Activity: Determine how many lines in the listing that follows include "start". Answer only with that number.

Source data:
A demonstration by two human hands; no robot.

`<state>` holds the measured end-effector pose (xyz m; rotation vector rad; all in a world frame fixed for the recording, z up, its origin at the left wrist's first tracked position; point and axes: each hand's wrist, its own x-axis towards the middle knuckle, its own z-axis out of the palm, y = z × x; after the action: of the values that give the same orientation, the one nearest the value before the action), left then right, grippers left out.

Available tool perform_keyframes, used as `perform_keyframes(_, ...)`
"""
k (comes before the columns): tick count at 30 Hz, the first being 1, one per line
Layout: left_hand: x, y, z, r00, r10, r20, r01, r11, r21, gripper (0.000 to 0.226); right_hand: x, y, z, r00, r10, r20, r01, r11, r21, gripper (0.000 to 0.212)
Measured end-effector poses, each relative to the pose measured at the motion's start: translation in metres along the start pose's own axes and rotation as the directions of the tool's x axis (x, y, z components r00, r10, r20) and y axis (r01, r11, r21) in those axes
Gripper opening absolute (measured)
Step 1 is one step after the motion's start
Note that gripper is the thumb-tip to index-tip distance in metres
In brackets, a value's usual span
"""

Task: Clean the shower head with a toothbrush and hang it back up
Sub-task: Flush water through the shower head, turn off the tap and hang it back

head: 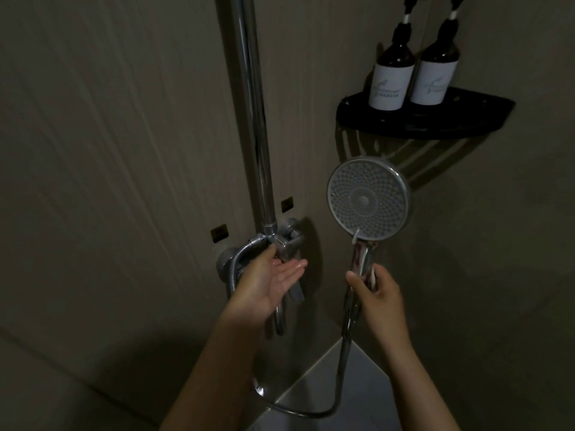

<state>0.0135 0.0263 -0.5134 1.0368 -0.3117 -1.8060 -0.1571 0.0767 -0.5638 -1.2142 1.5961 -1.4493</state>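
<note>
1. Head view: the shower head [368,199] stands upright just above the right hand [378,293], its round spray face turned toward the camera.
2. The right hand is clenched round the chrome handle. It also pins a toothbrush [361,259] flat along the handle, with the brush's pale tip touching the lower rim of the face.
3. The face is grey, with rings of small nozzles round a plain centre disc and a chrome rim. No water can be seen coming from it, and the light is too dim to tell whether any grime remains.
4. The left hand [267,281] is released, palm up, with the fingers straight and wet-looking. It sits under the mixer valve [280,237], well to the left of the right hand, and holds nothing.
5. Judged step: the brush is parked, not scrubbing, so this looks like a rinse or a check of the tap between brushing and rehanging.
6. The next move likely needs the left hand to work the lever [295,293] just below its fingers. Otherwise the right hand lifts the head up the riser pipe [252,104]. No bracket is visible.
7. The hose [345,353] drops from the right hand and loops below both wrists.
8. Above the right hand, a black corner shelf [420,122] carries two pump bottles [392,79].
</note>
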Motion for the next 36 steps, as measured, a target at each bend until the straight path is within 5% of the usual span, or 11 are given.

Written response: 2